(O La Vanguardia traz-nos na sua edição on line de hoje uma bela imagem que documenta a iniciativa que o jornal realiza regularmente por altura do Dia Sant Jordi, a Diada 2021, que é também Dia do Livro na Catalunha. E o que me apraz registar é que, numa festa que vai ao âmago do catalanismo, o ódio do confronto entre espanholismo e independentismo desaparece, visível por exemplo nos escritores e editoras que estiveram presentes na sessão do Hotel Alma.)
Nunca tive o raro prazer de sentir ao vivo as festividades do Sant Jordi, com a feira do livro que lhe anda associada, mas sobretudo através do La Vanguardia acompanho anualmente as festividades em coerência com o meu entendimento da Catalunha.
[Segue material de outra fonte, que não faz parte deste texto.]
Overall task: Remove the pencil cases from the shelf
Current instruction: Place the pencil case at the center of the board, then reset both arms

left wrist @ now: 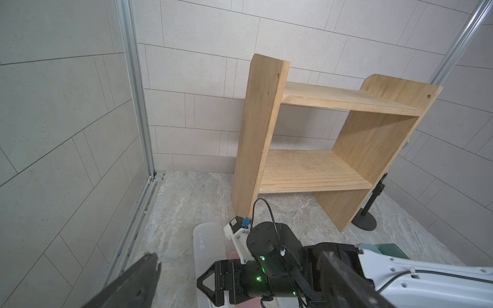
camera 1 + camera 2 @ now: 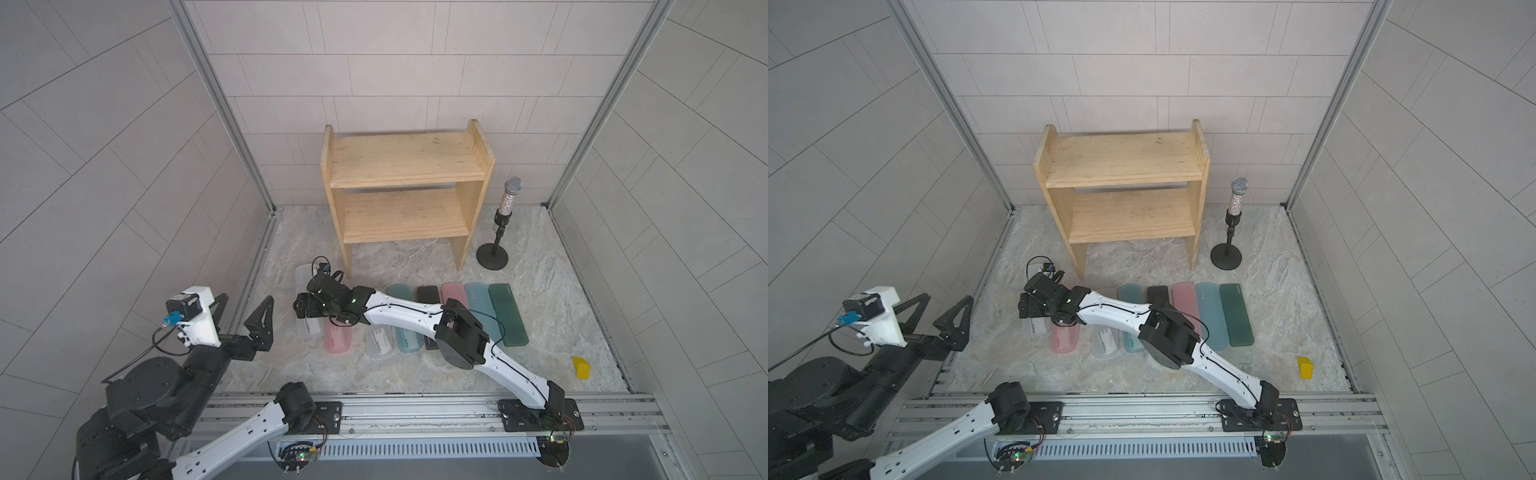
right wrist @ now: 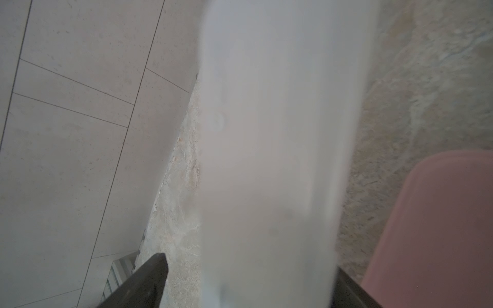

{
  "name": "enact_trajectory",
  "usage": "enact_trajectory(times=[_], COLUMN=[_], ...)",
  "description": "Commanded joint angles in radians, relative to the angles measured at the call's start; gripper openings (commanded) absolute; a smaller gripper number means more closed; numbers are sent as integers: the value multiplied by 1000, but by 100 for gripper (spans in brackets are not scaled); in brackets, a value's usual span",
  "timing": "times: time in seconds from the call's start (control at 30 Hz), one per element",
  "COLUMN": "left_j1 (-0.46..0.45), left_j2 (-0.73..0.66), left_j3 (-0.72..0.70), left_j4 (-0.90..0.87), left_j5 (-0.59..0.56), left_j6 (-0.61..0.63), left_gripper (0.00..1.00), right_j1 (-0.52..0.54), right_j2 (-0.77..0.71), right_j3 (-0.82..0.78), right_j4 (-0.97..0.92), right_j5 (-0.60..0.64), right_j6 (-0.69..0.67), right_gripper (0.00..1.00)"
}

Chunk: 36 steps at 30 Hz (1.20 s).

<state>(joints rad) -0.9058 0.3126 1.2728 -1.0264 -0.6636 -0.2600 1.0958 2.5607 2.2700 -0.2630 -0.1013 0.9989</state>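
Showing the likely final placement: the right hand (image 3: 250, 266) is standing open astride a frosted white rounded-end plastic pencil case (image 3: 266, 133) on the marble-look tabletop (image 2: 395, 374), the two-tier pine shelf (image 2: 407, 166) sitting bare, next calling for a straight lift clear.

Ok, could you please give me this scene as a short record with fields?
shelf: pine shelf, both tiers bare
pencil cases: eight pencil cases in a row on the table, in front of the shelf
end of row: frosted white case, under the right gripper
right gripper: right gripper open astride that case, one finger clear of its edge
left gripper: left gripper open, holding nothing
other items: microphone, yellow block
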Motion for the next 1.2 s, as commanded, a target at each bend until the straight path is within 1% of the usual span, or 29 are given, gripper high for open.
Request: enact_trajectory(times=[0.0,0.17,0.33,0.4,0.5,0.57,0.67,0.73,0.83,0.87,0.9,0.93,0.97,1.0,1.03,1.07,1.1,1.17], left_j1=[-2,-1,-1,1,0,1,1,1,1,2,6,17,48,105,177,279,403,607], left_j2=[-12,-12,11,22,47,74,118,143,199,236,285,330,389,448,503,548,586,640], left_j3=[-3,11,20,12,-27,-64,-140,-203,-321,-360,-387,-397,-392,-374,-357,-351,-361,-420], left_j4=[-6,-18,-25,-7,47,97,206,319,593,705,809,877,913,906,882,864,868,934], left_j5=[7,19,26,39,43,57,56,36,-84,-135,-161,-172,-165,-134,-86,32,147,314], left_j6=[-21,-36,-52,-64,-89,-103,-117,-104,32,102,182,240,278,283,258,220,166,84], left_gripper=[100,100,100,100,100,100,100,100,100,100,100,100,100,100,100,100,100,100], right_j1=[-2,-2,-1,7,28,39,42,45,34,6,-38,-86,-143,-214,-282,-366,-466,-650], right_j2=[17,-36,-223,-347,-578,-726,-927,-1056,-1269,-1342,-1407,-1466,-1525,-1579,-1614,-1647,-1661,-1651], right_j3=[25,-25,-265,-413,-675,-794,-882,-942,-1064,-1093,-1111,-1121,-1137,-1151,-1162,-1173,-1182,-1188], right_j4=[10,15,143,199,297,301,188,115,56,24,-21,-53,-88,-115,-133,-151,-170,-203], right_j5=[-10,6,35,77,192,262,333,397,534,560,570,564,553,540,519,476,420,264], right_j6=[-2,-31,-68,-112,-208,-290,-407,-478,-579,-601,-611,-621,-638,-657,-673,-689,-694,-685], right_gripper=[95,97,97,97,98,100,100,100,100,100,100,100,100,100,100,100,100,100])
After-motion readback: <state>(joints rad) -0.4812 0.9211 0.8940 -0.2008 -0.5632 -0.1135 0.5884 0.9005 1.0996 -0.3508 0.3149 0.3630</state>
O Sant Jordi está muito para além do independentismo e representa em grande medida o que eu entendo por catalanismo. Como sabem torço o nariz ao primeiro e reconheço a profunda identidade do segundo. Outra coisa bem diferente é explicar por que razão o catalanismo perdeu progressivamente representação política e foi ultrapassado pelo radicalismo independentista. Há razões múltiplas e complexas razões para isso e entre elas está a decomposição que fez desaparecer do mapa político a formação política Convergència i Unió (CiU), federação de partidos políticos nacionalistas de direita moderada integrada por Convergência Democrática da Catalunha, de ideologia liberal e centrista e União Democrática da Catalunha, de ideologia democrata cristã. Essa formação política governou a Catalunha entre 1980 e 2003 que mostra bem a sua importância. Aliás, no meu entender, o La Vanguardia ainda é, com as suas limitações e inevitáveis contradições, o projeto jornalístico que melhor representa essa dimensão do catalanismo, hoje sem representação política, talvez vaga e imperfeitamente presente no não independentista En Comú de Ada Colau que governa a Câmara de Barcelona.
Mas não é essa a questão que me interessa destacar na crónica de hoje. O que mais ressalta da festa do La Vanguardia de ontem, nos jardins do Hotel Alma, é a presença de escritores que identificados com a Catalunha, embora não nativos, têm sido objeto de pressões inaceitáveis dadas as suas posições críticas contra o independentismo. Javier Cercas, o autor de Terra Alta e do magnífico Independência, extremenho de nascimento e radicado há longo tempo na Catalunha onde reside e de que não abdica, foi um dos participantes. Essa presença é uma mensagem de grande expressividade, sugerindo que o mundo da cultura e dos livros ainda são espaço de entendimento, de tolerância, de abertura e de democracia.
E não menos sintomático é o facto da pregoeira de Sant Jordi para efeitos da festa do livro ter sido Irene Vallejo, aragonesa de Saragoza, de coração e nascimento, e autora do espantoso êxito literário que é o O INFINITO NUM JUNCO. Bem sei que os 21 escritores convidados foram acompanhados pelas suas editoras nas quais se encontram alguns potentados de distribuição que teriam tudo a perder com uma Espanha irreversivelmente fraturada. É verdade. Mas os livros fizeram-se para chegarem aos seus leitores e sem editoras não há escritores.
Por isso, a Diada literária de hoje é não só uma esperança por se realizar em plena pandemia (a de 2020 foi exclusivamente on line), mas também por nos dizer que o catalanismo ainda existe, apesar de ter sido politicamente engolido pelo radicalismo independentista e que os livros nos trazem tolerância e convivência.